What's perhaps not that obvious in the above shots is the huge difference between the tote and the handle on the #4 1/2. I was planning on cleaning them up, and removing the varnish from the handle. However, I'm wondering if that might verge on vandalism and I should just turn a new handle.


----------



## sploo (10 Dec 2015)

David C":d8jj5ssi said:


> I think I was given one of those, it is truly horrible, and won't plane a straight edge..


A one of what (4, 4 1/2, new, old)?

That does surprise me though - unless there was some serious fault with it I'd assume it's more down to the skill of the user than the plane. I know I lack that skill, but I'm trying to work out what could cause it to be the plane's fault. Perhaps a cracked one that flexes? Maybe a really sole (that wasn't remotely flat)?


----------



## Racers (11 Dec 2015)

sploo":3bmwqkp3 said:


> I found something interesting with the handles (I don't know if this is normal). On my #4, the rod is centred in the raised ring, but it's offset on the #4 1/2 (and the hole in the handle is too). I assume this was to try to resist it spinning.
> 
> View attachment 20151210



Its off set due to water poor manufacturing.

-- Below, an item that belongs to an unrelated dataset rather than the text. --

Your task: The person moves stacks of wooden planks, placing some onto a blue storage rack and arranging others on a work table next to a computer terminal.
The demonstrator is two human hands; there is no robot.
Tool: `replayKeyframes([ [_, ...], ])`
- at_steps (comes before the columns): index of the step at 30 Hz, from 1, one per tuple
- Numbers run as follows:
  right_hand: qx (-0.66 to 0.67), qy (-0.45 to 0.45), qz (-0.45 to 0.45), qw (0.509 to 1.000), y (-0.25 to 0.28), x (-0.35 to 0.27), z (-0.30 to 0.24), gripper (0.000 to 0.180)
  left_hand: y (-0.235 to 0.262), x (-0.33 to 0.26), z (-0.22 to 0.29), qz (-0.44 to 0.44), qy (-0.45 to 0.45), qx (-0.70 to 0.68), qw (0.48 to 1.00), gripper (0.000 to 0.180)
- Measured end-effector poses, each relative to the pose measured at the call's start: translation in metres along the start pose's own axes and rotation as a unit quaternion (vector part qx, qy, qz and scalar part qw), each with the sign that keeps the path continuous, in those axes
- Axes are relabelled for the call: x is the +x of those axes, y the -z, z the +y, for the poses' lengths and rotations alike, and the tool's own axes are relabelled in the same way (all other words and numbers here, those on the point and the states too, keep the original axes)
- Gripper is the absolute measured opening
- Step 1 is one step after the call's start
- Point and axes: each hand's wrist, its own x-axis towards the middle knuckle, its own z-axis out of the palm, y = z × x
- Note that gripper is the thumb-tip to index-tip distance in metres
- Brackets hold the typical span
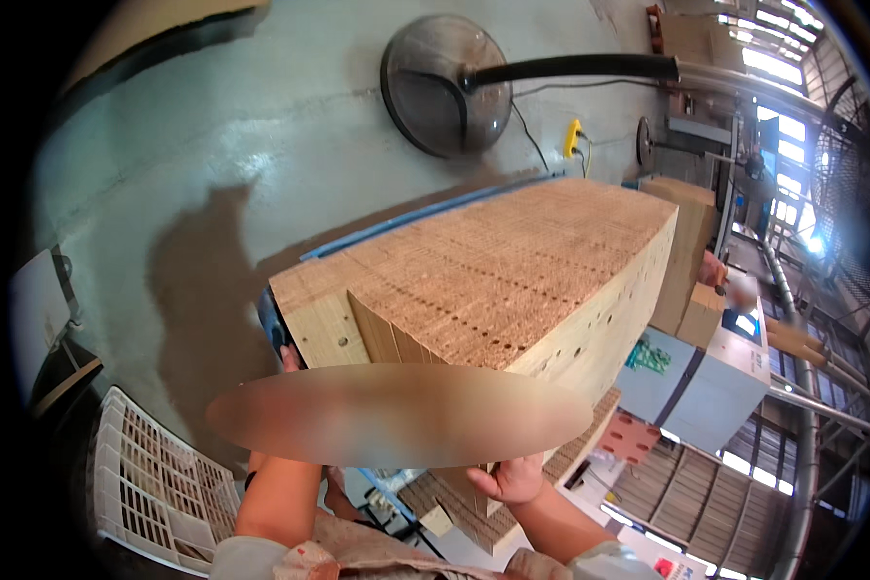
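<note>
A large stack of wooden boards (pixel 474 271) lies before me, its brown top marked with rows of dark holes and its pale side dotted with more. An oval blur hides the near edge of the stack and much of both hands. At the near left corner, fingertips of my left hand (pixel 289 358) show beside the end of the stack; how the remaining fingers lie is hidden. My right hand (pixel 514 479) is closed at the near edge of a pale wooden board (pixel 459 486), its thumb against the wood and its other fingers partly under the blur.
Blue rails (pixel 425 215) run along the stack's far side. A round fan base (pixel 447 85) with a black pole stands on the grey floor beyond, near a yellow power strip (pixel 573 138). A white slatted crate (pixel 159 483) is at lower left. At right, a person's hand (pixel 712 271) shows near cartons (pixel 720 387).
</note>
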Motion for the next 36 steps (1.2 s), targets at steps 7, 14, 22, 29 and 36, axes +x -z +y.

The lateral leaver went from 5 piece construction to only 2 pieces leaver and rivet.

Pete


----------



## sploo (11 Dec 2015)

Racers":3v633bdg said:


> Its off set due to water poor manufacturing.


Really? It's so far off the centre it's not even in the same postcode. Given the handle matches I assumed it was intentional.

Anyway... this evening I got chance to take a look at it from the point of view of actually making it work. I was surprised to see that the blade appeared to be skewed in the mouth - no amount of fiddling with the lateral adjustment lever would give me anything like an even cut; to the point that the blade would completely close the mouth on one corner.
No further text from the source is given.